Vladimir Putin, the Russian President, who was born in St Petersburg and was its deputy mayor from 1994 until 1996, announced ambitious plans last week to rebuild the crumbling Baroque city in time for its tricentenary in 2003. The scheme was welcomed by non-Muscovites, who have yearned for a dilution of the wealth and power that Moscow has accrued since Stalin made it the capital after the 1917 revolution.
While St Petersburg lost its status as capital, it also escaped many of the knocks suffered by Moscow over the following century: Stalin widened main streets in the new capital to make way for extravagant military parades and Nikita Khrushchev blithely bulldozed several churches within the Kremlin to accommodate a modern concert hall. Nobody touched St Petersburg, however, which became shabbier but retained its intrinsic beauty.
The new scheme will correct that shabbiness and St Petersburg will, Mr Putin hopes, regain some its former importance as Russia's cultural and political centre.

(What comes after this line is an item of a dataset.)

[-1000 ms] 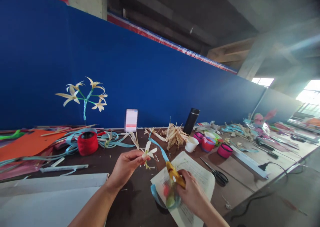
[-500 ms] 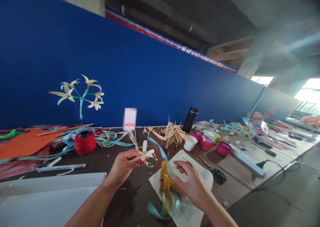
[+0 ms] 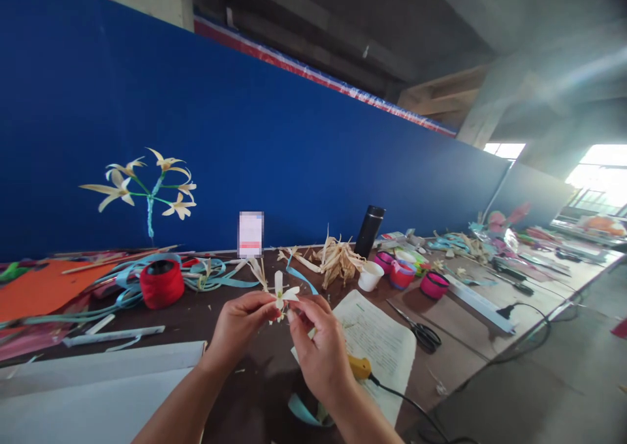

St Petersburg's City Hall Landmark Committee, in co-operation with the St Petersburg Times newspaper, has set up a website where potential sponsors can pledge funds to their choice of monument from a list of more than 150 in need of renovation. The names of sponsors will be given on hoardings at sites while work is carried out but will not remain after repairs are complete.
The monuments are as diverse as sculptures from the garden of Yekaterinsky Palace, the former imperial residence, to the grave of the Art Nouveau artist Mikhail Vrubel or the stained-glass windows from the house where Vladimir Nabokov grew up.
The website has attracted corporate sponsors and individuals. An American widow will pay for the restoration of the grave of the poet Anna Akhmatova, and Russian oil company Faeton has chosen to sponsor repairs to the statue of Peter the Great, the city's most famous monument, known as the Bronze Horseman.
The Alexander Column, so tall that Catherine the Great would not ride near it for fear that it might topple over, is being repaired by a Turkish construction company.
The World Monuments Fund aims to complete restoration of the Chinese Palace at Oranienbaum, just outside the city, by 2003. The palace was Catherine the Great's personal dacha, where she entertained her friends and lovers.
Behind Mr Putin's ambitions to restore the city lie plans to use St Petersburg to entertain visiting heads of state more frequently. He is transferring some of the prestigious functions that Moscow has enjoyed since 1917 "to enliven the atmosphere of St Petersburg, both morally and materially".
The centrepiece of his plans will be Konstantinovsky Palace, built for Prince Konstantine in 1720, which will be used for state receptions. In his attempt to focus attention away from Moscow, Mr Putin also floated the idea of moving Russia's Central Bank from the capital to St Petersburg.
"It is lucky for us that the tricentenary plans coincided with Mr Putin's election in 2000," said Lyudmila Kirilova of the St Petersburg Preservation and Development Fund.
While sponsors restore the details of the city, bigger monuments and buildings, such as the National Library and Sheremetev Palace, will be repaired by the state. Mr Putin has allocated the city £250 million this year from public funds that would have been spent on Moscow.
Yuri Luzhkov, the mayor of Moscow and a former political opponent of the president, is furious at the redirection of funds that he claims are needed to complete important building work that is transforming the capital from a drab Soviet mammoth to gleaming capitalist opulence. Mr Luzhkov received a further rude shock this month when he was told that Moscow's budget was to be cut by almost 20 per cent.
St Petersburg's building budget has doubled since last year but is still lower than Moscow's in proportion to its population. The rest of Russia is now looking forward to the day when readjustment away from the bloated capital reaches beyond St Petersburg to the rest of the country.